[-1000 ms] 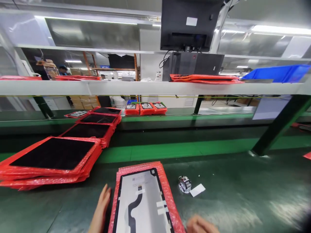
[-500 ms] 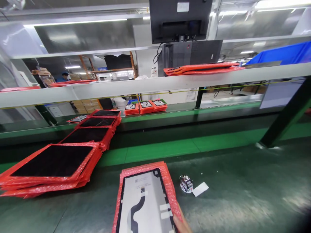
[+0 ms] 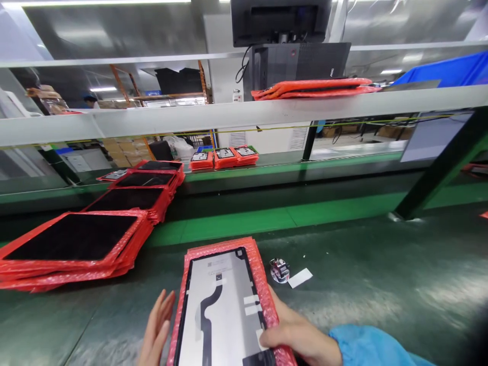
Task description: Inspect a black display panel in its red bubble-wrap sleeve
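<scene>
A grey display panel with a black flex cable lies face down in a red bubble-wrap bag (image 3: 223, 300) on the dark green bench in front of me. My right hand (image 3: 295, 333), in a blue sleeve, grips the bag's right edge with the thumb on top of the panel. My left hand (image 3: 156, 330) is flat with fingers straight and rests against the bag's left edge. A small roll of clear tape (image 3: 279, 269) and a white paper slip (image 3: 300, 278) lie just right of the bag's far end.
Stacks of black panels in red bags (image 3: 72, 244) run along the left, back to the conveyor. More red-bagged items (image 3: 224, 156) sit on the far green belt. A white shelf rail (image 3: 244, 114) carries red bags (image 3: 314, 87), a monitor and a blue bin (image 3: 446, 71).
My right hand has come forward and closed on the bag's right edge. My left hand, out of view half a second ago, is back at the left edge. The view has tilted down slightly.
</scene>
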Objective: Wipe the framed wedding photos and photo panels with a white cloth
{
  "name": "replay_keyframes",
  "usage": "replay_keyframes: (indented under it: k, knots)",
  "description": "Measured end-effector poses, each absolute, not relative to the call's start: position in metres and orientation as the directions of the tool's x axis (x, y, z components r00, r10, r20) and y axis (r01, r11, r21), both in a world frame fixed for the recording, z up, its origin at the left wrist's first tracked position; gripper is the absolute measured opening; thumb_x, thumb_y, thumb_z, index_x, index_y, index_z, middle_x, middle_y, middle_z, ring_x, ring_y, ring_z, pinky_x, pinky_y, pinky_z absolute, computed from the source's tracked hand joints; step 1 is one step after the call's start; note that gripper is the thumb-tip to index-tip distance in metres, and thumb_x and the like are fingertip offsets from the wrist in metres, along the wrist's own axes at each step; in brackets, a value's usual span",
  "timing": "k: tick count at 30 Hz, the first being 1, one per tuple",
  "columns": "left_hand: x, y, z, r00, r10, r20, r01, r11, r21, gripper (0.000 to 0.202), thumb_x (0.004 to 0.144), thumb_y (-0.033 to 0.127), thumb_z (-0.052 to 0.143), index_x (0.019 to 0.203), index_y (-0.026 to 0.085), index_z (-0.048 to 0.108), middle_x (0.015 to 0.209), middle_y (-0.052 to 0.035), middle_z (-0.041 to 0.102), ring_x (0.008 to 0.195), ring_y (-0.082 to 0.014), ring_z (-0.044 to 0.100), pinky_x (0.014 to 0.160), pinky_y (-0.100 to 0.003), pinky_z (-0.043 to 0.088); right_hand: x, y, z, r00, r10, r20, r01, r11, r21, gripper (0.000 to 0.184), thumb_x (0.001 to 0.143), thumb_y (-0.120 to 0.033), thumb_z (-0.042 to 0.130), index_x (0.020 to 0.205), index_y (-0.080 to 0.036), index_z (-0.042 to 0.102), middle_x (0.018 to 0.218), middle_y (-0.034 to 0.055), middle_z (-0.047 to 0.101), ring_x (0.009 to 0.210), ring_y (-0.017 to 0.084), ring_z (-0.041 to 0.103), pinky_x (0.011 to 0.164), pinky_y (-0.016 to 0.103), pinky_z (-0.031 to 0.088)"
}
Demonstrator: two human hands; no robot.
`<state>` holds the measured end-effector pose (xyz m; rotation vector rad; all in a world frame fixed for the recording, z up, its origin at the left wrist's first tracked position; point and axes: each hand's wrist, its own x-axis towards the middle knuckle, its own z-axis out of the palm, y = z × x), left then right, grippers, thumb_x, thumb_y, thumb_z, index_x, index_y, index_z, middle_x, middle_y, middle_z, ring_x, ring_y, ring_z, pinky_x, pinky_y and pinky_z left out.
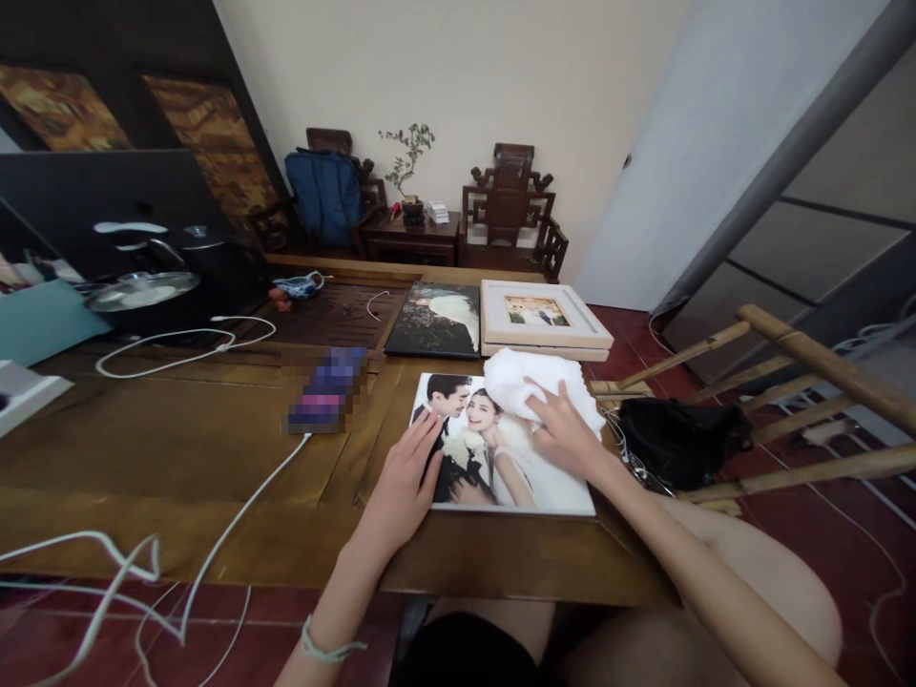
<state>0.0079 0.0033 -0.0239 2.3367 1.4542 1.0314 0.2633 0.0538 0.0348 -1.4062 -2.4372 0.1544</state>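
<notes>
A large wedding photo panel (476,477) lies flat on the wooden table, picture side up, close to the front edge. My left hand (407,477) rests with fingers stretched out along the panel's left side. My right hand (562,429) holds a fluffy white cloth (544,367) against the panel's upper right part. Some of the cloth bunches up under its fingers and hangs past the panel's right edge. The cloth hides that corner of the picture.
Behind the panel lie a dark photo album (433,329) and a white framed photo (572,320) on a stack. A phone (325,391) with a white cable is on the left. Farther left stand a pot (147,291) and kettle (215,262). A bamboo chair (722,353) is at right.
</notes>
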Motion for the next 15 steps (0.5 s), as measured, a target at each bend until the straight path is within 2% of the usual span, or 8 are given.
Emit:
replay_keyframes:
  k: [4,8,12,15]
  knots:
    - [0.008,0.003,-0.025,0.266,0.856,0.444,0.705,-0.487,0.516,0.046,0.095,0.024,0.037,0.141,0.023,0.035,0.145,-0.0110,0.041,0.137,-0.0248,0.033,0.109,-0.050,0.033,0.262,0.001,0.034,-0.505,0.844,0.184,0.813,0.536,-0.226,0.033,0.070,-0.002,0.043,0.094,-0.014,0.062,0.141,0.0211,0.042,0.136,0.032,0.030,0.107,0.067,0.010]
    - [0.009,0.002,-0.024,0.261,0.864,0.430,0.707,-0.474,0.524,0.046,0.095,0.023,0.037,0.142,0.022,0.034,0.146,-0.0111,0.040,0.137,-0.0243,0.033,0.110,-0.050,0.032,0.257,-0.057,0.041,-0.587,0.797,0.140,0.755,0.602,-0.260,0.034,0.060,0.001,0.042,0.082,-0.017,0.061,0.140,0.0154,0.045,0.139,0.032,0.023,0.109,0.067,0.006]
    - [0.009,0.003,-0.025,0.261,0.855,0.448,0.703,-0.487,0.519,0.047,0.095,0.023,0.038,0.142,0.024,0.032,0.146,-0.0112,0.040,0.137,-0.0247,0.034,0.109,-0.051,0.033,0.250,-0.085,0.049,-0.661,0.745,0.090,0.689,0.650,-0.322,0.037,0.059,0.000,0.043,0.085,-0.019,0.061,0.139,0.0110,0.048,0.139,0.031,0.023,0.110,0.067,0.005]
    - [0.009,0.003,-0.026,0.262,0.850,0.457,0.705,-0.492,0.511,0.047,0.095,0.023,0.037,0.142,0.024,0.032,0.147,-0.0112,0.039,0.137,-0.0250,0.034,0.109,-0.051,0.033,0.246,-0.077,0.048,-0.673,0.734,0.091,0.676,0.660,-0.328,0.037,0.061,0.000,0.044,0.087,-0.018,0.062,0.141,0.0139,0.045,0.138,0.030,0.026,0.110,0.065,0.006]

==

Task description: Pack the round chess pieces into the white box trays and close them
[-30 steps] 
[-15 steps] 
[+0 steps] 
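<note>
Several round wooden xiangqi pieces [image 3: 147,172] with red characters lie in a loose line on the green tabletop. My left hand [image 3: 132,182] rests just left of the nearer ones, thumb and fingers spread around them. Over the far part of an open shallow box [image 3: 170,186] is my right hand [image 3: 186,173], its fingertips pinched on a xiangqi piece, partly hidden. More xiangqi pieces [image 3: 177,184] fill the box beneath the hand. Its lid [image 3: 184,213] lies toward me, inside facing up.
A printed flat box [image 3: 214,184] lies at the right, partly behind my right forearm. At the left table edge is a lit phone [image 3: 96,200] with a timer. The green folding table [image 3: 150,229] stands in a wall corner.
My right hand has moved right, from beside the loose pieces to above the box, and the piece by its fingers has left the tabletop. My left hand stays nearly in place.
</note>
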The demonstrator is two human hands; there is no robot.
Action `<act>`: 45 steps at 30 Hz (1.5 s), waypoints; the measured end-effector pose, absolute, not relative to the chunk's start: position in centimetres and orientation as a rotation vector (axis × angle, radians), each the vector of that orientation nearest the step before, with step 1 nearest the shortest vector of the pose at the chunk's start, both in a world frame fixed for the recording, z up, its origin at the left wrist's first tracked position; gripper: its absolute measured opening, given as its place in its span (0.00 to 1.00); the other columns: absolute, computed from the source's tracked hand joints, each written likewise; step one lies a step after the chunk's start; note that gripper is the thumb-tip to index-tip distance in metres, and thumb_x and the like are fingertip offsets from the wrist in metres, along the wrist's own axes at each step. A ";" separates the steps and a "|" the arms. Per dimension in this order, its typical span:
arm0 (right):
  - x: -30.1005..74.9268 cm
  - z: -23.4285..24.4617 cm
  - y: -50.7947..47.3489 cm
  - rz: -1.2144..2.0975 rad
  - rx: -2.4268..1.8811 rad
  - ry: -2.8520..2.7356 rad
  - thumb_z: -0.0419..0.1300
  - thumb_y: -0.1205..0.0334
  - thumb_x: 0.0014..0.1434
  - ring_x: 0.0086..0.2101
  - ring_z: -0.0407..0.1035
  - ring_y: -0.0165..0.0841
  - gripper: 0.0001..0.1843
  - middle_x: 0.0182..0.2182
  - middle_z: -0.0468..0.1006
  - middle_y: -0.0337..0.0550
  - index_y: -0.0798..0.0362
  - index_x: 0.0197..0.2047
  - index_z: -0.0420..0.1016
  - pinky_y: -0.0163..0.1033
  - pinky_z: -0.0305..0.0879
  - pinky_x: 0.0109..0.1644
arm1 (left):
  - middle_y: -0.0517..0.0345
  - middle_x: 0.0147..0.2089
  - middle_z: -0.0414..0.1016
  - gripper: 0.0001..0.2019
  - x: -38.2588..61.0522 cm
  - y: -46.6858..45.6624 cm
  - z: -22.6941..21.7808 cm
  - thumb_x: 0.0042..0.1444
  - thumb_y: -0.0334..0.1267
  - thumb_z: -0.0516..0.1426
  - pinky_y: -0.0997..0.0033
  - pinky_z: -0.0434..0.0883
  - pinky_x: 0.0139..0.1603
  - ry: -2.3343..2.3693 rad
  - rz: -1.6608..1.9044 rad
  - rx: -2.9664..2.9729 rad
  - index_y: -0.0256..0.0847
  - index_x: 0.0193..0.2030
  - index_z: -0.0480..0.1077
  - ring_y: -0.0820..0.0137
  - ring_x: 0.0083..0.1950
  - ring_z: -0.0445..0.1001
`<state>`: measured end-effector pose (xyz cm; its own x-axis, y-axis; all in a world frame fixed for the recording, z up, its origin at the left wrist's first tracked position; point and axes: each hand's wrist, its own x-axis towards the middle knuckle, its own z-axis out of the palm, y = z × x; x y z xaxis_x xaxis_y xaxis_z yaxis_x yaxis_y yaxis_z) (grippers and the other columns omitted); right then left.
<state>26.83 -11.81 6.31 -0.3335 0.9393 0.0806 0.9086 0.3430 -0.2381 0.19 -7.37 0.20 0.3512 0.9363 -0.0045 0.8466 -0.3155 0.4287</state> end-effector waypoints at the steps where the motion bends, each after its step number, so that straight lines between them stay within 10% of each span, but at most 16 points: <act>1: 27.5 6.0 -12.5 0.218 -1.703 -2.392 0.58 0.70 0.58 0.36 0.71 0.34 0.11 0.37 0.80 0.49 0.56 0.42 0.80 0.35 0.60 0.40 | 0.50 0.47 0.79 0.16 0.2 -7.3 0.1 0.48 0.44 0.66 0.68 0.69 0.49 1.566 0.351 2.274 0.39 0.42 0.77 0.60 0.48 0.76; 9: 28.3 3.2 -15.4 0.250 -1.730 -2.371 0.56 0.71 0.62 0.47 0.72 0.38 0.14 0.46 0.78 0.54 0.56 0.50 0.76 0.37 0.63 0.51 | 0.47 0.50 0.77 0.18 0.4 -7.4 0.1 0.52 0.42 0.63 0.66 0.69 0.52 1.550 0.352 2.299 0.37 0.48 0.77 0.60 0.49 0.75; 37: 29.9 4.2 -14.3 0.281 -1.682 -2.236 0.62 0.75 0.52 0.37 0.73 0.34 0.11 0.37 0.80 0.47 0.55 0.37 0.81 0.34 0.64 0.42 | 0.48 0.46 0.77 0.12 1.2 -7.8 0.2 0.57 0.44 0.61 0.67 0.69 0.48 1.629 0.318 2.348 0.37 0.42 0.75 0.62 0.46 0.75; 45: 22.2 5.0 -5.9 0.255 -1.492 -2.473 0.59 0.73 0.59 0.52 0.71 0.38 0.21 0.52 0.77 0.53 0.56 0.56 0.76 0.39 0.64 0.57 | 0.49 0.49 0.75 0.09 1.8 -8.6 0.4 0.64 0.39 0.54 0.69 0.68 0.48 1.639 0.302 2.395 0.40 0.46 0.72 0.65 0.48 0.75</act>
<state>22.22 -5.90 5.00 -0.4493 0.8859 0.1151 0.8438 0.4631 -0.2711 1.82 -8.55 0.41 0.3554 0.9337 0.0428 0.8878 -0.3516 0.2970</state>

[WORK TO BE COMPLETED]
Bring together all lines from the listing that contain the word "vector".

[RESPONSE TO THIS TASK]
`<state>` holds the measured end-effector pose (xyz m; rotation vector rad; all in a world frame fixed for the recording, z up, its origin at the left wrist's first tracked position; point and axes: each hand's wrist, its own x-axis towards the middle knuckle, its own z-axis out of the palm, y = z × x), left then right, grippers, thumb_x, thumb_y, thumb_z, index_x, index_y, index_z, middle_x, middle_y, middle_z, ring_x, ring_y, ring_z, pinky_x, pinky_y and pinky_z left out.
Action `<act>`: 45 steps at 30 Hz (1.5 s), waypoints; the measured end-effector pose, absolute, not relative to the chunk's start: position in centimetres and orientation as a rotation vector (axis × angle, radians), each the vector of that orientation nearest the step before, with step 1 nearest the shortest vector of the pose at the chunk's start, both in a world frame fixed for the recording, z up, its origin at the left wrist's first tracked position; gripper: its absolute measured opening, given as its place in its span (0.00 to 1.00); the other columns: absolute, computed from the source's tracked hand joints, each written likewise; step one lies a step after the chunk's start; note that gripper is the thumb-tip to index-tip distance in metres, and thumb_x and the like are fingertip offsets from the wrist in metres, along the wrist's own axes at each step. A ";" separates the steps and a "|" the arms. Per dimension in this order, its typical span:

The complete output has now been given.